# skiers vs snowboarders



## Snowfox (Dec 26, 2009)

Yes. not really. 

Totally depends on who you have. My best friend is a skier (who also snowboards) and there's never a problem at all. He's cool about it and I'd love to go to the slopes with him anytime. 

Some of my friends at my college are skiers, and they're a bunch of stuck up pricks about it. After about the fifteenth "Let's go to Alta" comment it starts to get old... they're also the people who seem to have to have a certain standard about places. (i.e. I'll board anywhere I can. To them, has to be Colorado, Canada, something like that). 

Some of the old skiers are really cool though. I've gotten several of them who freely say they would have loved to snowboard if it was around when they were a kid. :laugh:

All based off personal experience.


----------



## Guest (Feb 28, 2010)

Have you ever ran any of them over?  Lol.


----------



## ebs675 (Feb 7, 2009)

It really just depends more on the person. Both skiers and riders can be douche bags and I have definitely met both kinds on the slopes and chairlifts. Snowboarders are still stereotyped though, which is unfortunate.

The other day I was at our local hill, and this skier—dressed in jeans—said "These worthless snowboarders have to sit down and strap their feet in each time they start a run." I was just like, wow, what a douche. There will always be assholes on the slopes and I guess the best way to deal with them it to just not let their crap bother you. I could have easily responded back to him with a compliment on his "jeans" HaHa, soaked all the way through I might add. But I just kept my mouth shut.

On the other side of the spectrum, I have talk to skiers, good ones at that, who express a big interest in snowboarding, and were just cool as shit. 

--eBs


----------



## iKimshi (Feb 18, 2009)

It depends on what the skier does.


----------



## Guest (Feb 28, 2010)

really depends on the person, all my familymembers are skiers where i go with. but thats not a problem for me or for them, but sometimes some skiers are just braking right behind you when you wait for the others(and yes i ALWAYS lay on the side of the slope in good sight) so some skiers are assholes, but some snowboarders suck too. its just the person.
but yes snowboarders are often stereotyped which really sucks in my opinion.

grtz Danny


----------



## Zee (Feb 21, 2008)

I get hate from skiers who can't ski, who still think it's cool to hate on snowboarders.
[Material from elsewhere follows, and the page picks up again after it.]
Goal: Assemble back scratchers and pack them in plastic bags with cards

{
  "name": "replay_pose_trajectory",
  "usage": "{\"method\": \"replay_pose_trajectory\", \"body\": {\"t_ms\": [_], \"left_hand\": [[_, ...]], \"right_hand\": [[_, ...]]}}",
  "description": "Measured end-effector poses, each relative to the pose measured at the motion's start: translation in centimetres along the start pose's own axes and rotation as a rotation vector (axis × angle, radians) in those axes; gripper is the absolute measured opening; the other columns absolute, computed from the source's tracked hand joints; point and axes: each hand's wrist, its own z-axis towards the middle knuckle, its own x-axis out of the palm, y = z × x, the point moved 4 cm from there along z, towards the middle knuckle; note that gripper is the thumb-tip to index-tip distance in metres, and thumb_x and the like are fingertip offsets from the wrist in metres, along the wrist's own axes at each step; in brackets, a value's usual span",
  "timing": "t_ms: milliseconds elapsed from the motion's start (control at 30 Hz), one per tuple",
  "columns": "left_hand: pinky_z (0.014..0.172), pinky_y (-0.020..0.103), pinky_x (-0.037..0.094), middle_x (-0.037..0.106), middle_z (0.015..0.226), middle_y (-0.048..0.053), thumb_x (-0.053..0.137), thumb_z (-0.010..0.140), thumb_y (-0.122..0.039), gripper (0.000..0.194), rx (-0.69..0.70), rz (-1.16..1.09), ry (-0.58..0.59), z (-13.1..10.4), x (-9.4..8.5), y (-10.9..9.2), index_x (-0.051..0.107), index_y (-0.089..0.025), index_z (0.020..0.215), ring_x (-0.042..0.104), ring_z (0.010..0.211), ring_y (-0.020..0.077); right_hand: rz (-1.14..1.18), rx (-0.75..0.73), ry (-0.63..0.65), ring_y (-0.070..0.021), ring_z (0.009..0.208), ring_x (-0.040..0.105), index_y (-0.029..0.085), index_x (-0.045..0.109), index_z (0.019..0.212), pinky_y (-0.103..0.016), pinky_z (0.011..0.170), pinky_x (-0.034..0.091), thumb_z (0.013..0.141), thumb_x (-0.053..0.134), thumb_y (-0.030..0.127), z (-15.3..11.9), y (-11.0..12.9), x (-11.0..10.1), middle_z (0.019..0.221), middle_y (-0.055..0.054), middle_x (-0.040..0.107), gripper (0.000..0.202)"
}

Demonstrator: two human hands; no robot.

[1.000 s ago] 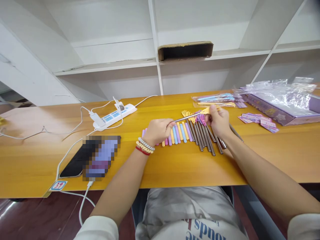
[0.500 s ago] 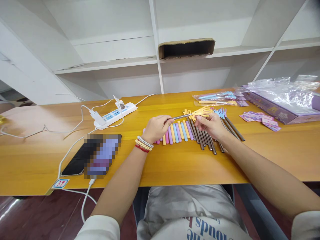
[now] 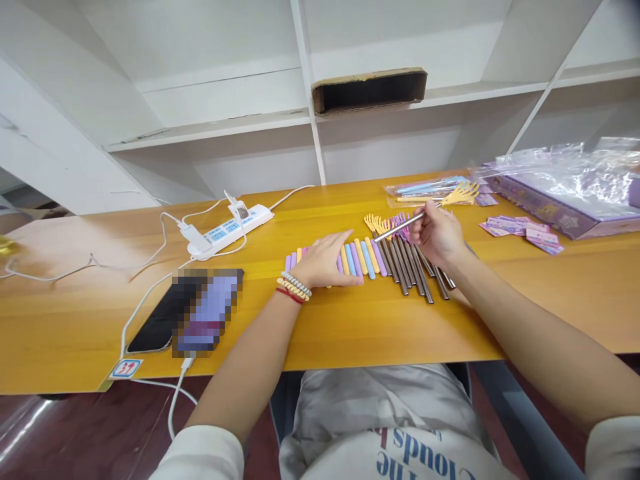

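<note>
My right hand (image 3: 438, 233) is closed round a back scratcher (image 3: 400, 225) with a yellow claw-shaped head and a metal rod; the rod's bare end points left. My left hand (image 3: 330, 260) lies with fingers spread over a row of pastel handle sticks (image 3: 367, 259) in purple, yellow, blue and pink, hiding part of the row. Whether it touches them I cannot tell. Just right of that row, under my right hand, several metal rods (image 3: 411, 270) lie side by side, with yellow and purple claw heads (image 3: 383, 225) at their far ends.
Bagged back scratchers (image 3: 420, 190) lie at the back. To the right are printed cards (image 3: 520, 230) and a purple box (image 3: 560, 210) heaped with clear bags. A power strip (image 3: 233, 230), cables and two phones (image 3: 160, 313) occupy the left. An open cardboard box (image 3: 370, 93) sits on the shelf.
My left hand has let go of the rod and opened over the coloured sticks. My right hand has moved right and up with the back scratcher, its claw head now farther right.
</note>
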Motion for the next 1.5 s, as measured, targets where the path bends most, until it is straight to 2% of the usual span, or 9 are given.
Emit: {"method": "replay_pose_trajectory", "body": {"t_ms": [133,267,667,767,933,1067,1200,1333,1500], "left_hand": [[0.109,0.047,0.020,0.029,0.147,0.015,0.062,0.053,-0.073,0.115,0.015,0.056,0.092,1.1,1.4,-0.4,0.021,-0.015,0.144,0.023,0.135,0.0350],[0.105,0.046,0.027,0.038,0.141,0.014,0.066,0.058,-0.061,0.103,0.019,0.039,0.098,2.1,2.1,-0.4,0.026,-0.017,0.141,0.032,0.130,0.0336],[0.104,0.049,0.026,0.048,0.129,0.014,0.069,0.057,-0.056,0.094,0.001,-0.014,-0.052,2.4,2.2,-0.3,0.036,-0.017,0.136,0.040,0.121,0.0340],[0.103,0.049,0.030,0.044,0.131,0.014,0.073,0.055,-0.050,0.093,-0.010,-0.212,-0.143,2.1,1.5,-0.2,0.036,-0.018,0.134,0.039,0.122,0.0333],[0.085,0.038,0.049,0.049,0.128,0.014,0.046,0.075,-0.021,0.050,-0.078,-0.964,-0.190,1.7,1.2,0.5,0.041,-0.018,0.124,0.060,0.098,0.0203],[0.079,0.033,0.053,0.053,0.126,0.011,0.039,0.063,-0.002,0.053,-0.299,-1.184,-0.317,1.6,1.2,1.9,0.042,-0.018,0.113,0.063,0.086,0.0125],[0.078,0.033,0.055,0.054,0.127,0.014,0.046,0.068,-0.001,0.055,-0.426,-1.206,-0.281,1.5,1.4,2.3,0.036,-0.018,0.119,0.065,0.085,0.0130],[0.080,0.036,0.056,0.055,0.127,0.014,0.058,0.077,-0.016,0.046,-0.246,-1.114,-0.161,1.2,1.0,0.7,0.042,-0.018,0.119,0.066,0.094,0.0191],[0.090,0.036,0.052,0.067,0.108,0.010,0.063,0.077,-0.025,0.030,-0.111,-0.687,-0.289,0.5,-0.1,-0.4,0.058,-0.015,0.104,0.063,0.102,0.0212]], "right_hand": [[-0.009,-0.033,-0.039,-0.0067,0.034,0.039,0.019,0.051,0.067,-0.020,0.032,0.031,0.079,0.055,0.059,0.2,0.4,-0.2,0.042,0.005,0.042,0.042],[-0.045,-0.031,-0.041,-0.0071,0.035,0.039,0.019,0.050,0.067,-0.021,0.032,0.030,0.078,0.055,0.061,0.0,0.6,0.1,0.042,0.005,0.042,0.043],[-0.152,-0.054,0.026,-0.0076,0.037,0.040,0.021,0.051,0.068,-0.022,0.034,0.030,0.076,0.056,0.062,0.2,0.0,0.0,0.045,0.004,0.042,0.042],[-0.123,-0.051,0.009,-0.0073,0.036,0.040,0.021,0.051,0.068,-0.022,0.033,0.029,0.077,0.058,0.059,0.1,0.3,0.0,0.045,0.004,0.043,0.040],[-0.132,-0.054,-0.008,-0.0077,0.037,0.042,0.021,0.051,0.070,-0.021,0.032,0.029,0.077,0.058,0.059,0.1,0.5,-0.2,0.047,0.004,0.045,0.039],[-0.162,-0.062,-0.001,-0.0081,0.037,0.042,0.021,0.050,0.070,-0.022,0.033,0.029,0.077,0.057,0.060,0.2,0.3,-0.2,0.047,0.004,0.045,0.040],[-0.141,-0.048,0.000,-0.0079,0.037,0.042,0.020,0.051,0.070,-0.021,0.033,0.029,0.076,0.058,0.058,0.1,0.2,-0.1,0.047,0.004,0.045,0.039],[-0.145,-0.052,0.031,-0.0079,0.038,0.044,0.020,0.051,0.073,-0.021,0.034,0.030,0.076,0.056,0.061,-0.1,0.5,0.1,0.049,0.004,0.047,0.041],[-0.113,-0.046,0.075,-0.0081,0.038,0.045,0.020,0.052,0.076,-0.022,0.033,0.030,0.078,0.054,0.062,-0.2,0.8,0.3,0.054,0.002,0.052,0.042]]}}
Most people that rip are pretty cool!


----------



## Guest (Feb 28, 2010)

like he said^ if they are fast then they can appreciate both sports but you get those ppl that think boarders are just a bunch of hooligans ( kinda true ) lol, i only hate those skiers that try to cut me off by the time they realize they dont have enough speed i leave them a nice little trail and ppl on the lift laughing...


----------



## SchultzLS2 (Jan 10, 2010)

A lot of people on the hill are just a bunch of useless assholes.


----------



## Zee (Feb 21, 2008)

I am getting a real kick out of these wall posts....

I Hate Snowboarders | Facebook


----------



## Guest (Feb 28, 2010)

Zee said:


> I am getting a real kick out of these wall posts....
> 
> I Hate Snowboarders | Facebook


damn, that just shows the stupidity of many ppl. why should there be a fight between skiers and snowboarders, the small group of fuckers who only think about snowboarders are rude, it sucks and all that shit ruins it for the rest of all the skiers. just fuck them.


----------



## Guest (Feb 28, 2010)

flowrida said:


> damn, that just shows the stupidity of many ppl. why should there be a fight between skiers and snowboarders, the small group of fuckers who only think about snowboarders are rude, it sucks and all that shit ruins it for the rest of all the skiers. just fuck them.
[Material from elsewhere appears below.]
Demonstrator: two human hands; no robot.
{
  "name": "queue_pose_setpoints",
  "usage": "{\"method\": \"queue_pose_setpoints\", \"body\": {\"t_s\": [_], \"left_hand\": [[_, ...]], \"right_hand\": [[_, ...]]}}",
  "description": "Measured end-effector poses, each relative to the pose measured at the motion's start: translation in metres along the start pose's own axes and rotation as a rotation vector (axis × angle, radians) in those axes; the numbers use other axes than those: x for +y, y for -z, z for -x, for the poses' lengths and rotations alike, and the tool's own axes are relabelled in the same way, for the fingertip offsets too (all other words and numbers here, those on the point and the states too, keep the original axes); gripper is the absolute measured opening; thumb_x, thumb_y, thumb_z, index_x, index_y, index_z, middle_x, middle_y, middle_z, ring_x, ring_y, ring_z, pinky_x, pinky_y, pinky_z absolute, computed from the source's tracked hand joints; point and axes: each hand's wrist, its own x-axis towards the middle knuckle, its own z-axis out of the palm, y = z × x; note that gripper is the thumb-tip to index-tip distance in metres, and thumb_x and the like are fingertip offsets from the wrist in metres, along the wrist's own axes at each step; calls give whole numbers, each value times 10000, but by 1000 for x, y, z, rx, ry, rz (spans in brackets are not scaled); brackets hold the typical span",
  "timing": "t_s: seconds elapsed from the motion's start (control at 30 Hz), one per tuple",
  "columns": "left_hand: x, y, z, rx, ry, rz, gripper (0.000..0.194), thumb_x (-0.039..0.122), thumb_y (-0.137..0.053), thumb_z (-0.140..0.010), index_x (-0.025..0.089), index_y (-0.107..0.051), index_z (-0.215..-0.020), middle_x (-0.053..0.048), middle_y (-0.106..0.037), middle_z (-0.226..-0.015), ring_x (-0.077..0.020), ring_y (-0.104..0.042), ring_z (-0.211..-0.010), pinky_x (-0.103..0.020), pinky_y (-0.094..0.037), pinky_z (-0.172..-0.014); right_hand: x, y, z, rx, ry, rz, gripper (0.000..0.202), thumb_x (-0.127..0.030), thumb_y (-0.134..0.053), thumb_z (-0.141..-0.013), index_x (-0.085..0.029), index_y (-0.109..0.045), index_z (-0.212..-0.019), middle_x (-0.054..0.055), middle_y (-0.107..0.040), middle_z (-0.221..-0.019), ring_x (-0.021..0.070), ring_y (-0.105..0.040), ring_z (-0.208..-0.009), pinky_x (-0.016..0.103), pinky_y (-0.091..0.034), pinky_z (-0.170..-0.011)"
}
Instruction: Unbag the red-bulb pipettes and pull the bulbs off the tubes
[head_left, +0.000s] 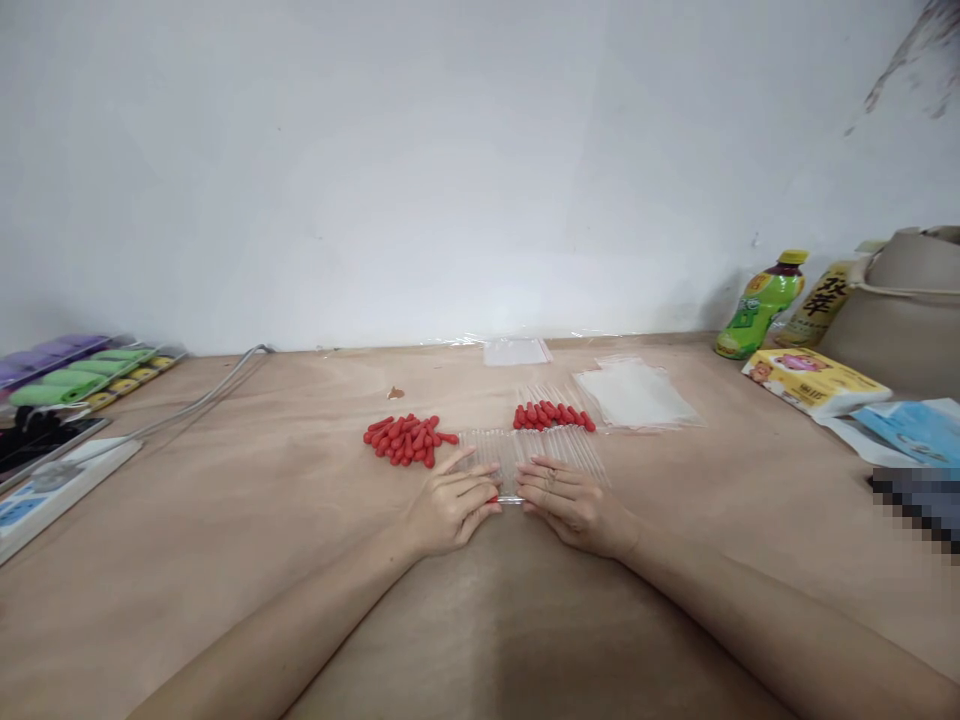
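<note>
My left hand [452, 505] and my right hand [574, 505] face each other near the table's front. Between their fingertips runs a narrow clear plastic strip [511, 500], gripped at both ends. A bit of red shows at my left fingertips. Under and beyond the fingers lies a row of clear, thin plastic tubes or sleeves [506, 447]. Small red club-shaped pieces [405, 438] form a heap beyond my left hand. Beyond my right hand, more red pieces [551, 414] lie lined up over the clear plastic.
Clear, whitish plastic bags [637, 393] lie at the back right, near a white sheet [516, 351]. Farther right are a green bottle [761, 305], a yellow tissue pack [814, 380] and a beige bag [900, 310]. A power strip [67, 490] and cable [217, 385] occupy the left.
</note>
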Motion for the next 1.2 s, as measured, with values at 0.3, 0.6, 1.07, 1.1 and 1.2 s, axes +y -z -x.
{"method": "queue_pose_setpoints", "body": {"t_s": [0.3,0.6,1.07,1.1,1.2], "left_hand": [[-6,6,8,89,42,1,112,174,-488,-829,180,-594,-861,-28,-696,-846,-170,-608,-969,-405,-357,-986],[-19,7,10,283,246,-9,226,209,-511,-829,200,-596,-1037,-45,-536,-812,-127,-526,-741,-254,-470,-632],[-87,86,5,447,885,37,393,372,-569,-736,175,-525,-1074,-14,-557,-798,-97,-523,-630,-234,-453,-588],[-90,86,8,409,914,39,389,392,-583,-718,169,-533,-1032,-15,-569,-795,-95,-514,-606,-228,-438,-560],[-96,83,15,284,959,9,375,434,-594,-692,164,-534,-946,-19,-600,-796,-99,-499,-573,-224,-403,-522]], "right_hand": [[8,8,7,41,-56,-2,257,-112,-460,-831,-170,-574,-1054,65,-665,-967,164,-585,-986,358,-474,-894],[21,0,3,46,-519,307,205,-225,-459,-840,-208,-645,-925,23,-615,-688,154,-530,-706,298,-353,-682],[18,-13,-10,53,-473,367,171,-179,-484,-788,-202,-653,-786,8,-623,-612,146,-509,-646,306,-269,-657],[18,-14,-10,46,-475,366,170,-181,-486,-788,-202,-654,-797,9,-622,-611,147,-509,-651,307,-267,-662],[15,-16,-10,-1,-488,365,156,-218,-508,-783,-197,-656,-830,6,-611,-599,147,-502,-649,311,-263,-672]]}}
"Jenny Hanrahan: A snowboarder slammed into me from behind while I was skiing down a steep part and knocked me over so hard he made me cry. He didn't stay to see if I was ok and I never saw him but for the rest of the day I wanted to punch every snowboarder I saw in the face. I couldn't enjoy skiing because every 5 seconds I would hear... SCRRRUSUSUHSHSHSHSSHSH behind me as every idiotic aggressive snowboarder tried to slow himself down because he was out of control. I also hate how they sit like little flocks in the middle of the piste like roadblocks for the skiiers.

Garrett Blair someone needs to call a wambulance for u guys
February 23 at 9:52pm · Report"

Loool.


----------



## WinterS3ason (Oct 30, 2009)

the facebook club is so stupid. They talk about all the shit that happens to them while skiing. 
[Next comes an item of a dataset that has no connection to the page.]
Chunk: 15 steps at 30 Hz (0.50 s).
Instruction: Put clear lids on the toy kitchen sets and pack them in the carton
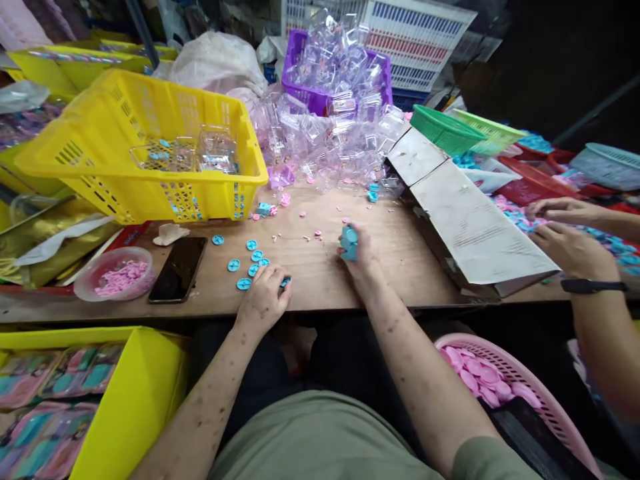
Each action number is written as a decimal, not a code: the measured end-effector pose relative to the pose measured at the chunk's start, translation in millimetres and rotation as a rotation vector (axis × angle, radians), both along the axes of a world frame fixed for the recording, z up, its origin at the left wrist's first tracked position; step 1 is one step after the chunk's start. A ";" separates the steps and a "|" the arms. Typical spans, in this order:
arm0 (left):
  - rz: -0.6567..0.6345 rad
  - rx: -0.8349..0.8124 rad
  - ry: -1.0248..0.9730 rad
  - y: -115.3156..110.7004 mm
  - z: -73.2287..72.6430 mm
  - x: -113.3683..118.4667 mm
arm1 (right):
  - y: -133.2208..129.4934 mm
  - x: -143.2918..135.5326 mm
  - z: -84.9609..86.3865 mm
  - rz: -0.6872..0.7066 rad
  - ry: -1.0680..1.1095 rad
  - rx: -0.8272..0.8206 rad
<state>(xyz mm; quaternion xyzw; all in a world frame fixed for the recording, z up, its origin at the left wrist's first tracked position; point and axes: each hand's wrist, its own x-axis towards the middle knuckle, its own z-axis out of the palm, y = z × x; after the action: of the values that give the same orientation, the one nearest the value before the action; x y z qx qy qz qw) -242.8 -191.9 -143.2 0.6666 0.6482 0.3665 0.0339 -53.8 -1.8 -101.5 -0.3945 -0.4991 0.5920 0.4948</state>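
My left hand [265,293] rests at the table's front edge, its fingers closed on a blue disc [285,282]. Several more round blue discs [233,265] lie on the wood just left of and behind it. Farther right, my right hand [364,253] is wrapped round several blue pieces [349,243], which show on its left side. Small pink bits [318,235] are scattered on the wood between and beyond the two hands.
A yellow basket [200,177] stands at the back left, near a black phone [178,270] and a bowl of pink pieces [145,291]. Clear plastic cases [320,140] pile up behind. A cardboard piece [465,213] separates a co-worker's hands [575,247] at the right.
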 end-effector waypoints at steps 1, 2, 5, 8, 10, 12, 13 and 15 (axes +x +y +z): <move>0.002 0.004 0.004 1.0 -0.2 -0.3 | 6.0 5.4 6.0 0.000 0.101 -0.073; 0.001 0.010 0.010 1.9 -0.5 -0.7 | 9.7 10.6 12.5 0.004 0.194 -0.139; -0.017 0.051 0.048 1.7 -1.9 -3.1 | 7.0 23.9 32.9 0.008 0.409 -0.288; -0.048 0.141 0.107 0.6 -9.1 -12.2 | -2.3 33.6 50.7 -0.002 0.524 -0.378; -0.071 0.215 0.139 5.4 -19.2 -22.7 | 1.3 41.7 60.9 0.000 0.565 -0.406; -0.113 0.216 0.156 13.4 -30.0 -32.5 | 13.6 55.2 74.4 0.001 0.608 -0.403; -0.101 0.232 0.138 16.7 -34.2 -36.2 | 21.3 64.4 83.7 0.001 0.633 -0.390; -0.108 0.231 0.109 19.7 -39.7 -40.5 | 38.4 87.3 107.8 0.007 0.684 -0.343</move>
<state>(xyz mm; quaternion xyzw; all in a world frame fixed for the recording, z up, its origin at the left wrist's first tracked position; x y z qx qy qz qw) -283.3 -172.2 -182.9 0.7188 0.5659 0.3995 -0.0588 33.6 36.5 6.2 -0.2499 -0.2000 0.7660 0.5575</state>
Well during my first time snowboarding, i got ran over by a out-of-control skier. I almost got knocked out too( Well, maybe i did. I really didn't remember getting ran over at all. My friend told me i got ran over). 

But dam, i wouldnt start a "hating skiing" club. Accidents happened. I could have been run over by an out-of-control snowboarder too...


----------



## H2O(s) (Dec 4, 2009)

That group was comedy. I think that some people, when getting into snowsports, see skiing as a way to affiliate themselves with some elite group, and enjoy the thought of being a snob. The funny thing is, is that you'd never get that vibe from a true backcountry skiier who spends a lot of time in the mountains.

I ride with skiiers on a regular basis, and I'm always down to see what new stuff is being thrown down by my buddies on two sticks.

I don't really get the animosity because I have huge respect for the Glen Plake's and Doug Coombs that pushed big mountain riding. I mean, I can enjoy a good ski movie as much as my favorite backcountry riding films.

Bottom line is this. The guys on either side who buy into the prejudice, are buying into the scene and aren't real grassroots enthusiasts.


----------



## Guest (Feb 28, 2010)

I ride with some skiers but they dont rip on us for being snowboarders and we dont rip on them for being skiers. I just believe in everyone respecting each other until one of them ruins it by purposely trying to harm them or putting them down.


----------



## Guest (Feb 28, 2010)

Good and bad for every group there is. It seems like it's racism - another couple of generations and there should be a lot less talk about the differences. Snowboarding is still pretty new and there are a bunch of skiers who didn't grow up around boarders. People fear new things and change - in general. In another 25 years when everybody on the mountain will have always known skiers and snowboarders together, I think the animosity will be a lot less.


----------



## Tarzanman (Dec 20, 2008)

I wouldn't say hate each other (unless you live in the east, ha ha ha, other thread)...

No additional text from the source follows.